Problem:
Word for word, reproduce the listing that follows, excluding any pictures it contains.
%%
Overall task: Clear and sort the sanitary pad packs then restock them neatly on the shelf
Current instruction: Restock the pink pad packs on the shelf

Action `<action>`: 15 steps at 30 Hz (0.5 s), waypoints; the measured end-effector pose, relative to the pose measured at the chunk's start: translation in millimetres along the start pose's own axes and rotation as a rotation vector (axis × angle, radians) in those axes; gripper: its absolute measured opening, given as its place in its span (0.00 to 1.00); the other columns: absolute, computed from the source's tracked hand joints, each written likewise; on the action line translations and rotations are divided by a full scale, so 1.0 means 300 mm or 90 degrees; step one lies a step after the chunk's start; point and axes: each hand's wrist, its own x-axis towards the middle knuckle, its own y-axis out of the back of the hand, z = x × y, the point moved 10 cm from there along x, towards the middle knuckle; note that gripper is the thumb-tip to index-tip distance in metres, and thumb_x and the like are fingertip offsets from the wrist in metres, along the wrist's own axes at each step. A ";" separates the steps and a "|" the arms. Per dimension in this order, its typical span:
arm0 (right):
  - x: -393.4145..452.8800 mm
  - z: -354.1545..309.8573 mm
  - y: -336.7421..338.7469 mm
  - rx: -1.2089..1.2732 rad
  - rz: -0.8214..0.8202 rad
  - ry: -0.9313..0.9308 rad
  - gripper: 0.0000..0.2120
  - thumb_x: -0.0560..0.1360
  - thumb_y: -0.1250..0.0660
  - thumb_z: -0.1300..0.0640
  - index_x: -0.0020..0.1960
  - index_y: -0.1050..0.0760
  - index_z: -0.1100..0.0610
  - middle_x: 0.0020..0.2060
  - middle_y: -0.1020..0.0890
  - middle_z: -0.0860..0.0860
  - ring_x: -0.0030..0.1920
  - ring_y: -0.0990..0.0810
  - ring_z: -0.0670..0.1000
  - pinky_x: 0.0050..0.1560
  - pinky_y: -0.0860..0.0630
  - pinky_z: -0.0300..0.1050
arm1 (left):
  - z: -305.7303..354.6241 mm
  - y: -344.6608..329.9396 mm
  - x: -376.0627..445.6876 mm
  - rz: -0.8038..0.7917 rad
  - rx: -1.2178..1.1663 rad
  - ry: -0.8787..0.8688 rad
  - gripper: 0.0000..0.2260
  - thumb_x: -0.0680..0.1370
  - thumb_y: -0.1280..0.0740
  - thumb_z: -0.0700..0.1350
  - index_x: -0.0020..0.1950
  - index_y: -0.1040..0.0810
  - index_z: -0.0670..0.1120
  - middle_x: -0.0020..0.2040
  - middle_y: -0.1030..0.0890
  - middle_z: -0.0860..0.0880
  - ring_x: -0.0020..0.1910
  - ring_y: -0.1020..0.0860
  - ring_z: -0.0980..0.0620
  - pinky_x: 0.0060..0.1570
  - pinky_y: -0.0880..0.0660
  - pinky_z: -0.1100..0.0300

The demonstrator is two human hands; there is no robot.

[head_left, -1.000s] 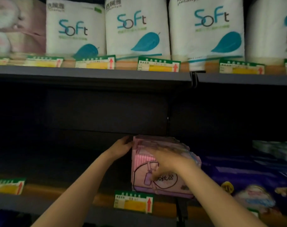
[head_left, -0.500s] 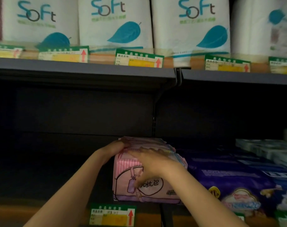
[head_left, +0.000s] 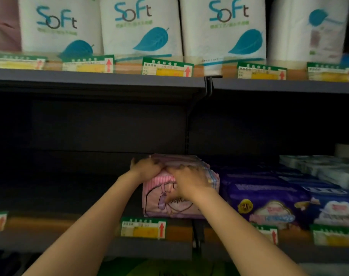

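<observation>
The pink packs [head_left: 169, 196] stand as a row on the shelf [head_left: 90, 244], near the front edge at the joint between two shelf sections, touching the purple packs [head_left: 265, 198] to the right. To the left of the pink row the shelf is dark and no stock can be made out.

Left hand [head_left: 146, 169]: fingers curled over the top left corner of the pink packs, gripping it. Right hand [head_left: 189, 181]: fingers bent over the top front edge, thumb down the front face, pinching the front pack. The view is blurred, so exact finger contact cannot be confirmed.

Probable faults from this state:
- The row has no visible support on its left. If the left hand lets go first, the packs may tip or fan out leftward.
- The wrappers look soft and slick. An uneven squeeze may let the middle packs slide out.
- A pull toward the front edge may drag a pack over the price tag [head_left: 143, 229] and off the shelf.
</observation>
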 end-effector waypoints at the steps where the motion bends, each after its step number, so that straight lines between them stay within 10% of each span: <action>1: -0.024 -0.004 0.012 -0.017 0.015 -0.017 0.40 0.66 0.30 0.35 0.72 0.38 0.49 0.66 0.28 0.56 0.65 0.30 0.58 0.66 0.36 0.56 | 0.013 0.005 -0.032 0.009 0.017 -0.018 0.20 0.83 0.53 0.52 0.72 0.34 0.53 0.73 0.34 0.49 0.72 0.39 0.48 0.72 0.53 0.46; 5: -0.182 -0.043 0.109 -0.025 0.197 -0.006 0.19 0.75 0.37 0.50 0.65 0.29 0.53 0.62 0.24 0.54 0.64 0.29 0.56 0.68 0.42 0.54 | 0.050 0.012 -0.179 0.081 0.032 -0.079 0.18 0.81 0.49 0.48 0.70 0.31 0.50 0.73 0.34 0.47 0.74 0.41 0.49 0.71 0.51 0.45; 9: -0.448 -0.061 0.167 0.123 0.326 0.082 0.17 0.75 0.38 0.57 0.64 0.28 0.57 0.60 0.23 0.56 0.63 0.30 0.58 0.65 0.41 0.50 | 0.155 0.016 -0.479 0.310 0.008 -0.245 0.22 0.72 0.46 0.48 0.58 0.22 0.40 0.58 0.22 0.40 0.58 0.25 0.41 0.58 0.32 0.47; 15: -0.758 -0.142 -0.230 0.261 0.199 0.179 0.17 0.74 0.38 0.58 0.61 0.25 0.60 0.56 0.21 0.56 0.56 0.25 0.58 0.57 0.31 0.49 | 0.178 -0.378 -0.844 0.235 -0.027 -0.271 0.18 0.70 0.43 0.44 0.54 0.22 0.41 0.55 0.23 0.42 0.51 0.25 0.42 0.49 0.33 0.52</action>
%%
Solution:
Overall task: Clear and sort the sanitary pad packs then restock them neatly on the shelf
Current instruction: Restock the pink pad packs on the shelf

Action `<action>`: 15 steps at 30 Hz (0.5 s), waypoints; the measured end-effector pose, relative to the pose measured at the chunk's start: translation in millimetres along the start pose's own axes and rotation as a rotation vector (axis × angle, radians) in those axes; gripper: its absolute measured opening, given as its place in its span (0.00 to 1.00); the other columns: absolute, computed from the source's tracked hand joints, each written likewise; on the action line translations and rotations are divided by a full scale, so 1.0 means 300 mm or 90 degrees; step one lies a step after the chunk's start; point and axes: each hand's wrist, its own x-axis towards the middle knuckle, its own y-axis out of the back of the hand, z = x × y, the point moved 10 cm from there along x, towards the middle knuckle; note that gripper is the thumb-tip to index-tip distance in metres, and thumb_x and the like are fingertip offsets from the wrist in metres, along the wrist's own axes at each step. A ";" separates the steps and a "|" the arms. Per dimension in this order, its typical span:
arm0 (right):
  - x: -393.4145..452.8800 mm
  - z: -354.1545..309.8573 mm
  - y: -336.7421..338.7469 mm
  - rx: -1.2089..1.2732 rad
  - rz: -0.8214..0.8202 rad
  - ry: -0.9313..0.9308 rad
  - gripper: 0.0000..0.2120
  - thumb_x: -0.0560..0.1360
  - thumb_y: -0.1250..0.0660
  - thumb_z: -0.1300..0.0640
  - index_x: -0.0020..0.1960
  - index_y: -0.1050..0.0760
  - index_z: -0.1100..0.0610
  - middle_x: 0.0020..0.2060
  - middle_y: -0.1020..0.0890
  - middle_z: -0.0860..0.0860
  - ring_x: -0.0030..0.1920
  - ring_y: -0.0990..0.0810
  - ring_z: -0.0670..0.1000
  - pinky_x: 0.0050..0.1560
  - pinky_y: -0.0860..0.0630
  - pinky_z: -0.0300..0.1050
arm1 (left):
  - z: -305.7303..354.6241 mm
  - y: -344.6608..329.9396 mm
  - x: -376.0627..445.6876 mm
  - rz: -0.8038..0.7917 rad
  - rx: -1.2178..1.1663 rad
  - ry: -0.8787..0.8688 rad
  - gripper: 0.0000..0.2260
  - thumb_x: -0.0680..0.1370
  - thumb_y: -0.1280..0.0740
  - thumb_z: -0.0700..0.1350
  - index_x: -0.0020..0.1950
  - index_y: -0.1040..0.0810
  - index_z: -0.0670..0.1120
  - middle_x: -0.0020..0.2040
  - middle_y: -0.1030..0.0890
  - middle_z: -0.0860..0.0880
  - ring_x: -0.0020..0.1910
  - ring_y: -0.1020..0.0860
  - ring_z: -0.0980..0.0620
  - pinky_x: 0.0060..0.1570
  - pinky_y: -0.0880..0.0660
  - pinky_z: -0.1100..0.0300

The demonstrator is two human hands; there is no robot.

[head_left, -1.000s] 
[head_left, -0.500s] 
[head_left, +0.000s] 

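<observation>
The pink packs [head_left: 169, 196] stand as a row on the shelf [head_left: 90, 244], near the front edge at the joint between two shelf sections, touching the purple packs [head_left: 265, 198] to the right. To the left of the pink row the shelf is dark and no stock can be made out.

Left hand [head_left: 146, 169]: fingers curled over the top left corner of the pink packs, gripping it. Right hand [head_left: 189, 181]: fingers bent over the top front edge, thumb down the front face, pinching the front pack. The view is blurred, so exact finger contact cannot be confirmed.

Probable faults from this state:
- The row has no visible support on its left. If the left hand lets go first, the packs may tip or fan out leftward.
- The wrappers look soft and slick. An uneven squeeze may let the middle packs slide out.
- A pull toward the front edge may drag a pack over the price tag [head_left: 143, 229] and off the shelf.
</observation>
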 end-effector waypoints at the steps where the motion bends, each after its step number, so that straight lines between them stay within 10% of each span: <action>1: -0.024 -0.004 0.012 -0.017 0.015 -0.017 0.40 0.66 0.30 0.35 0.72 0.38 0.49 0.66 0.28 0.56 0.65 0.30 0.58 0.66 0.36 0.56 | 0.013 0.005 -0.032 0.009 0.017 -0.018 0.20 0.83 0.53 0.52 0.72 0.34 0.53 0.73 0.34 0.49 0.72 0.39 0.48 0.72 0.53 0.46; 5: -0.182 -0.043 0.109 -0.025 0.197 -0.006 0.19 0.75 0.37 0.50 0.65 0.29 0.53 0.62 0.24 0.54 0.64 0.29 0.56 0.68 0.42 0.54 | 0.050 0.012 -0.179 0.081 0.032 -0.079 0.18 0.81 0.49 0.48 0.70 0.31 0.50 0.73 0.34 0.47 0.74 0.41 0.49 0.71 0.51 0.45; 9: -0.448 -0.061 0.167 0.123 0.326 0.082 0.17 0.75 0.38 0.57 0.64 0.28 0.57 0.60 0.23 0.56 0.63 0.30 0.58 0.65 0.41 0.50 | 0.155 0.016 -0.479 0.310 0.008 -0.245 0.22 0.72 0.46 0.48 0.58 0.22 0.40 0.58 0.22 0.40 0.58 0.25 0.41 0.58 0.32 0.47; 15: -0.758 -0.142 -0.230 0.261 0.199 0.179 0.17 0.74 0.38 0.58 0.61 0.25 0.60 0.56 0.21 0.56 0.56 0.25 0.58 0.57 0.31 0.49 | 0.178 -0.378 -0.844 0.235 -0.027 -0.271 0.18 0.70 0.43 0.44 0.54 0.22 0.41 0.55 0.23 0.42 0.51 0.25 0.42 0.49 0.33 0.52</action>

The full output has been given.